# Sharing code next to the data with CliMetLab

Relevant CliMetLab documentation is here: https://climetlab.readthedocs.io/en/latest/contributing/overview.html

# Sharing code




**Excercice**:

Create a dataset plugin for the data `forecast_error.csv` and `soil_temperature.csv`. (These files are located next to this notebook).

- Step 1: Create the plugin boilerplate structure using climetlab-plugin-tools.
- Step 2: Add your code to the plugin.

In [None]:
!ls *.csv

#### Step 1: Create the plugin boilerplate structure using climetlab-plugin-tools.

In [None]:
!climetlab help

In [None]:
!pip install climetlab-plugin-tools --quiet

In [None]:
!climetlab help

In [None]:
# From a shell terminal:
# $ climetlab
# (climetlab) create_plugin_dataset
# Answer questions...

Questions:
- What is the convention for a CliMetLab plugin package?
- What is the convention for a dataset name?

We need feedback:
- How easy is creating a plugin?

#### Step 2: Add your code to the plugin.
Here is the file you want to edit.

In [None]:
!ls climetlab-*/climetlab_*/*.py

In [None]:
@normalize("parameter", ["tp", "t2m"])
def __init__(self, year, parameter):
    request = dict(parameter=parameter, url=URL, year=year)
    self.source = cml.load_source("url-pattern", PATTERN, request)

Solution:

In [None]:
def __init__(self, parameter):
    self.source = cml.load_source("file", parameter + '.csv')
    # For a real plugin use "url" or "url-pattern" sources:
    # self.source = cml.load_source("url", URL_PREFIX + parameter + '.csv')
    # self.source = cml.load_source("url-pattern", PATTERN, {"parameter": parameter} )

Let us test this:

In [None]:
import climetlab as cml 
ds = cml.load_dataset('my-plugin', parameter = 'soil_temperature')

**Excercice**: What is not working? What is missing?

Solution: 

The `pip` package need to be installed.  (Suggested: `pip install -e ./climetlab-my-plugin/.` + reload the kernel)

In [None]:
import climetlab as cml 
cml.load_dataset('my-plugin', parameter = 'soil_temperature').to_pandas()


In [None]:
cml.load_dataset('my-plugin', parameter = 'forecast_error').to_pandas()

# Improving data usability:
Data can be access as panda dataframe. Can we do better to help the end-user handling the data?

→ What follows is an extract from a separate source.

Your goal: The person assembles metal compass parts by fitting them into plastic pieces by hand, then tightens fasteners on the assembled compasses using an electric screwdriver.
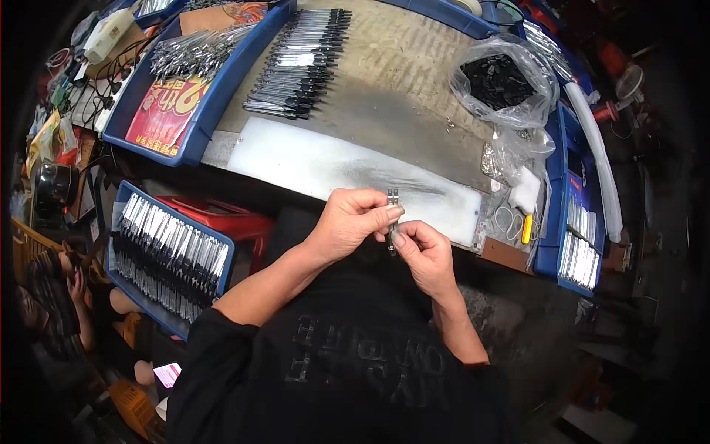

What about helping them fixing a typo?

In [None]:
import climetlab as cml
cml.load_dataset('my-plugin', parameter = 'soiltemperature')

In [None]:
# Add the climetlab decorator `@normalize`
@normalize("parameter", ['soil_temperature', 'forecast_error'])
def __init__(self, parameter):
    ...

# And retry previous cell.

This also take care of user using capitals:

In [None]:
import climetlab as cml
ds = cml.load_dataset('my-plugin', parameter = 'SOIL_TEMPERATURE') # ok
ds = cml.load_dataset('my-plugin', parameter = 'Soil_Temperature') # ok

**Excercice**:

Adapt the plugin to use the zipped csv files instead of the csv files.

In [None]:
!ls *.zip

Solution:

Replace "csv" by "zip".

# Dates time parameters
Date and time as some ubiquitous in the climate and meteorology domains that we have developed specific tools to handle these input arguments.

Similar to `@normalize("parameter", ['soil_temperature', 'forecast_error'])`

Adding `@normalize("argument", "date(%Y-%m-%d)")` transforms the input as a string with the requested format.

Relevant CliMetLab documentation: https://climetlab.readthedocs.io/en/latest/contributing/normalize.html

# CliMetLab dataset plugin tour:

https://github.com/mchantry/climetlab-mltc-surface-observation-postprocessing

- Python pip package structure:
	- setup.py + MANIFEST
	- version file
- README
	- Links to notebook in colab/binder/etc. 
- Examples in notebooks:
	- Used in README links
	- Tested in github actions.
- Test in tests/*
	- Using pytest.
	- Used in github actions.
- Github actions: yaml files in .github/workflows/*.yml
	- Check code quality
	- Run tests (fron tests/*.py) on various platform and python versions
- Automated release of the pip package from github (need and account on pypi.org)
	- Make sure the tests pass.
	- Update the */version file
	- Trigger a release : https://docs.github.com/en/repositories/releasing-projects-on-github/managing-releases-in-a-repository
- Legal stuff: LICENCE/AUTHOR/CONTRIBUTORS


Exercices:
- Create an account on github.com
- Create an account on pypi.org
- Create an account on test.pypi.org
- Publish a plugin on test.pypi.org




Exercice (optional):
- Choose your favorite data.
- Create the corresponding plugin.
- Tell us what is missing.

# Automatic merging (not fully implemented yet)

In [None]:
# What about merging data in one panda dataframe?
import climetlab as cml
cml.load_dataset('my-plugin', parameter = ['soil_temperature', 'forecast_error']).to_pandas()

# CliMetLab architecture
Use modularity of object programming : Dedicated classes to handle specific user requests. 

Such as:
- Read a file with a given format
- Download data from a given source type
- Plot given data to a given backend
- …

Each class knows if it can handle a user request:  **“Ask the classes if they can handle the user request”**
- Dataset->source->reader
- Mutate.

![ARCHITECTURE](architecture.png)

In [None]:
s = cml.load_source('file', 'forecast_error.csv')
print(s)
s = cml.load_source('file', 'forecast_error.zip')
print(s)
s = cml.load_source('file', 'a.nc')
print(s)

# Source plugin (advanced)

**Excercice**:

Create a source plugin for a source named 'my-new-source'.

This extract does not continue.